What?? I’d have to disagree – let me guess, you want a cite. I’ll just run off and find one. 
I’ll take one if you’ve got one. 
I’m just saying that function tends to come before form when you lack the time/energy/resources needed to create art. Though now I’m wondering if these proto-artists even considered it art.
I curse you for making me go through that search, Grey.
Art has been an expression since the beginning of time - and if you want me to throw in some brilliant artists who died poor, I can do that as well.
How the hell did you find a site called caveman chemistry? No, I don’t want to know. 
Enough said.
Alright I read the whole thing. I’d love to get a copy of the actual book the guy wrote rather than wander through the web book but it was worth it. 28 projects ranging from making obsidian arrowhead to mead. Why is it I never got Profs like that?
The thing is, the cite doesn’t support the Art or Religion sides in this debate. It throws its weight to meme induced technical progress. Basically a good idea flourishes and paves the way for better/different ideas as time goes on.
We still need an example of Art driving scientific thinking.
Well a recent example is Star Trek. Many people who work today as engineers at places like JPL or NASA will cite watching Star Trek as the inspiration to take the careers they did and gave them the disire to explore the universe.
I’d agree that art can inspire career choices/perspectives but I still haven’t seen anything that backup the idea of Art having a larger impact on the development of Science than Religion.
I guess Zenster is talking about these ideas as archetypes so I’m capitalizing.
Zenster, that’s great and all that we have older cave drawings which may or may not be religious in nature than we do obviously religious artifacts. What I dispute whole-heartedly is that cataloging = science. Cataloging is accounting, not science. Science is a search for explanation, not a search for fact.
Everything is either physics or stamp collecting, eh g8rguy? 
(Condensed version of eaten post)
The example of cave drawings seems to imply Science driving Art, not the other way around. The cave artist using his picture to transmit information he had obtained about critical kill points or what have you seems far more reasonable than that same artist going out to figure out critical kill points so that his picture would be accurate.
Well, duh! 
Massive amounts of cuneiform tablets have been found to deal almost strictly with accounting. Cataloging does not necessarily equate to accounting. Cataloging of images is also a method of accumulating knowledge or coordinating it in a way that is not readily available.

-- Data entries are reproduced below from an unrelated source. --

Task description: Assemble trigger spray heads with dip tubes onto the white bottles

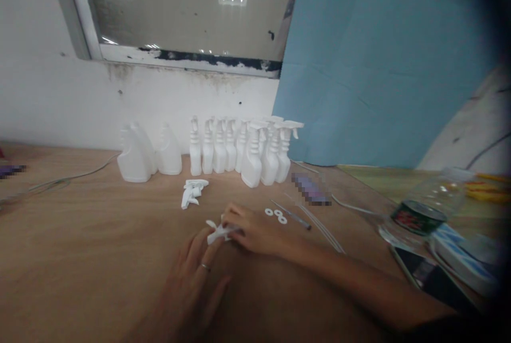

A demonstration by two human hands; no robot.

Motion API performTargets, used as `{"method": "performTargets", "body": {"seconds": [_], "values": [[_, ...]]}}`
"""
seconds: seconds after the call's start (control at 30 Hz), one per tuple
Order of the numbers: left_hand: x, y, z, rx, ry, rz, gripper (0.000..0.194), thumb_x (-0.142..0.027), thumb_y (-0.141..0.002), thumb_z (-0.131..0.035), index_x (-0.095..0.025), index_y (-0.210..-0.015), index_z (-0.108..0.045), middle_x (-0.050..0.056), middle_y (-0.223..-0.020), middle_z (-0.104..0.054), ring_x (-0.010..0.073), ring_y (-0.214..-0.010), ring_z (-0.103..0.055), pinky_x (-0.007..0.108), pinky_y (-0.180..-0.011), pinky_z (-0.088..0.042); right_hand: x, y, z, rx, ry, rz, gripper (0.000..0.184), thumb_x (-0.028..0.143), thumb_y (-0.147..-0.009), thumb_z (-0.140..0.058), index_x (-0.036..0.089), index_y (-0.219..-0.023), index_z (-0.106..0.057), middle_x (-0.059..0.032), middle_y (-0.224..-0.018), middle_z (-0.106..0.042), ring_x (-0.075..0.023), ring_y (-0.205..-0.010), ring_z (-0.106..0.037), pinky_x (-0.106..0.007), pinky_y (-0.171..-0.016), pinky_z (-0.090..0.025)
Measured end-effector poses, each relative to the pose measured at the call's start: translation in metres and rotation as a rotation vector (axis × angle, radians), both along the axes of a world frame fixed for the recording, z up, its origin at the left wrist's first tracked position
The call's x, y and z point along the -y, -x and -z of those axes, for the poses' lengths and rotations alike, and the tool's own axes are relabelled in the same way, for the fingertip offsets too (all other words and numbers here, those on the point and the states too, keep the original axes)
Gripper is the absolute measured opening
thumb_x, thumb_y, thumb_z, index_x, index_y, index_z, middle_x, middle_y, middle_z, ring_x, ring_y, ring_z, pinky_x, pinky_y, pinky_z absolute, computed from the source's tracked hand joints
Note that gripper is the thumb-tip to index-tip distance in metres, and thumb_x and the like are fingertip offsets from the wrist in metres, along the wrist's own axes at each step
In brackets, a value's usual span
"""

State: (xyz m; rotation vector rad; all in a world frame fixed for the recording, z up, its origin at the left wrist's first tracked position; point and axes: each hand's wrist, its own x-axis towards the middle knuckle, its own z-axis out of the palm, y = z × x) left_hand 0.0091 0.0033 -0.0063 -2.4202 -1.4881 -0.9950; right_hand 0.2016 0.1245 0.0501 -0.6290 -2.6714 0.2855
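Sprayer [217, 233] is spanning eight to two o'clock at the tabletop [80, 236]; the right hand [253, 228] is pinching its two-o'clock end, the left hand's [189, 266] parted fingers touching its eight-o'clock end.

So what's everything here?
Spray bottles: about nine, white, back
Topless bottles: three, white, back left
Loose spray tops: white, middle, count unclear
Rings: three, white, middle
Pen-like tool: one, grey, right
Thin tubes: several, white, right
Clear bottle: one, green-labelled, right
Phone: one, dark, right
Packet: one, blue-white, right
Yellow thing: one, far right
Blurred things: two, purple, sides
Cords: at least two, pale, table
Table: one, brown, below
Wall: one, white, back
Window: one, grey, back
Sheet: one, blue, back right
Sprayer part: one, white, between hands
Left hand: one, front
Right hand: one, front
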Motion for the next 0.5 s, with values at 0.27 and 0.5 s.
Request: {"method": "performTargets", "body": {"seconds": [0.27, 0.5], "values": [[-0.002, 0.000, 0.001, 0.057, 0.300, 0.144, 0.043, -0.023, -0.095, -0.054, -0.030, -0.137, -0.045, 0.004, -0.124, -0.067, 0.0217, -0.110, -0.067, 0.036, -0.093, -0.057, 0.061, -0.049, -0.011, -0.216, -0.248, -0.106, 0.034, 0.009, -0.093, -0.047, 0.019, -0.125, -0.055, -0.0093, -0.114, -0.069, -0.0191, -0.107, -0.064, -0.034, -0.094, -0.051], [0.005, 0.001, 0.000, 0.086, 0.311, 0.140, 0.048, -0.028, -0.092, -0.059, -0.029, -0.138, -0.047, 0.006, -0.128, -0.066, 0.0252, -0.113, -0.066, 0.039, -0.095, -0.056, -0.021, -0.092, 0.003, -0.056, -0.224, 0.475, 0.019, 0.016, -0.091, -0.054, 0.018, -0.104, -0.067, -0.0127, -0.108, -0.066, -0.0280, -0.107, -0.057, -0.047, -0.095, -0.045]]}}
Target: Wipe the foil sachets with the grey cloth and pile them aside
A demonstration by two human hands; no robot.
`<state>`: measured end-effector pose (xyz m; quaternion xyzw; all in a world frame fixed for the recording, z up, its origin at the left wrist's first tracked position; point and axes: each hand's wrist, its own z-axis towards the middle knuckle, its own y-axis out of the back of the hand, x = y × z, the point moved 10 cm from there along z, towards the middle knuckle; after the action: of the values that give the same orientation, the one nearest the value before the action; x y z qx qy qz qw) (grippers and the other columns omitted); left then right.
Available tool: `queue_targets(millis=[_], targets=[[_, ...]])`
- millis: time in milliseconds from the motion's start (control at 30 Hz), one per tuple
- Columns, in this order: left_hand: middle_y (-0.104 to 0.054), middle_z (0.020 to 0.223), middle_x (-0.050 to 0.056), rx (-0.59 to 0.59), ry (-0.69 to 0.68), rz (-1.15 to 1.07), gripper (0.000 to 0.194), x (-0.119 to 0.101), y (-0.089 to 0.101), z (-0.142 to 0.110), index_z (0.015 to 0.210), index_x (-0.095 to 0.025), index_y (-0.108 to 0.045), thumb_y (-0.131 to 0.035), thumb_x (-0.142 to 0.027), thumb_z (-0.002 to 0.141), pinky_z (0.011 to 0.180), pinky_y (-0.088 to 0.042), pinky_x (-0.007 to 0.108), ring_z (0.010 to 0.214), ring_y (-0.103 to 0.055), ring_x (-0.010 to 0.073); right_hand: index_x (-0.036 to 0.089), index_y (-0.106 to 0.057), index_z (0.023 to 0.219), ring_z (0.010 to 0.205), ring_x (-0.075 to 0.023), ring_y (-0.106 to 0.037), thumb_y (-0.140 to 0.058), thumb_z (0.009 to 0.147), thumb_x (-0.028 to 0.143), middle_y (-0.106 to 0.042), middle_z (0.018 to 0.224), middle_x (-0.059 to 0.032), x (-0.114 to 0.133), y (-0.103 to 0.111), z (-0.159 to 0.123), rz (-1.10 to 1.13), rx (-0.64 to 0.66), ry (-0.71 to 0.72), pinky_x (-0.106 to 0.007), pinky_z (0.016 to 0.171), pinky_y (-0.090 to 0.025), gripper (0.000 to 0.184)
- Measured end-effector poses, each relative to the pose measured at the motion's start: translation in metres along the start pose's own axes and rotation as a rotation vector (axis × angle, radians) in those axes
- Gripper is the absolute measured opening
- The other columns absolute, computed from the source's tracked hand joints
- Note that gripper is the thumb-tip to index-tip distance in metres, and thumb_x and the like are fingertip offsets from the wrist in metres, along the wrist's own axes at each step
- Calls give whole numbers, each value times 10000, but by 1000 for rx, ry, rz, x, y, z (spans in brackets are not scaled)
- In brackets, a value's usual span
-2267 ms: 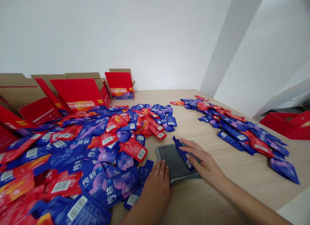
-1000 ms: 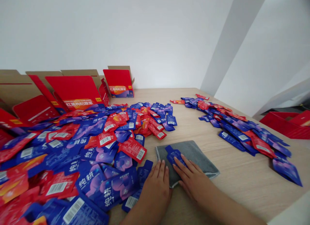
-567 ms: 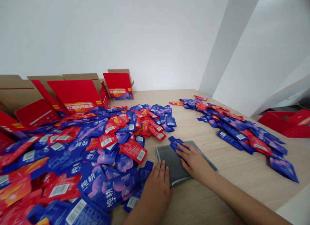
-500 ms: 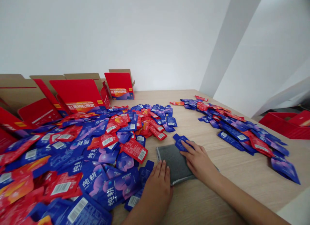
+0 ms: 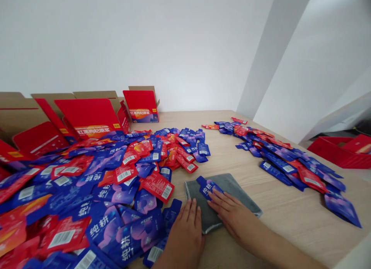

Consider some still life pictures that show a group of blossoms which never are in bloom at the same time. The cave drawings may have protrayed animals that never come into contact yet are all sources of food.
I’d like for Tertius01 to elaborate more on the idea that the cave paintings are science driving art before making further comment. (The hamsters seem to have developed rather refined tastes of late.)
g8rguy, would you say that the work of Carl Linnaeus is not scientific in nature?
To an extent, I would say so, yes. Do we need to gather data in order to do science? Yes, of course. But when all we do is gather data, without making any attempt to explain it… we’re stamp collectors, not scientists. If we decide that we want to classify various plants and animals, that’s great and all, but has it made any attempt to explain anything? If it has, it’s science. And if it hasn’t, it’s not.
These days, of course, scientists spend lots and lots of time gathering data. But before it gets published, we always try and explain our observations. And if we can’t, we make our observations available and the community as a whole tries to explain them. It’s that explanation we’re after.
I have to disagree.
Unless you define ‘religion’ as ‘organized religious institutions and practices’.
But what I disagree with most is your basic assumption that the three are separate, oh what is the word I want, practices?
All three are means by which humans reach beyond themselves and their communities to embrace the universal.
Art express the self and the self’s awareness of the world;
science observes and measures everything there is a way to measure (and then looks for new ways to measure);
religion seeks to understand the universe and the place of an individual in it.
Sounds like highways, backroads and cross-country to the same destination to me.
Only mediocre scientists and people who follow a narrow religious path find real contradiction between the two. And art is part of everything we do.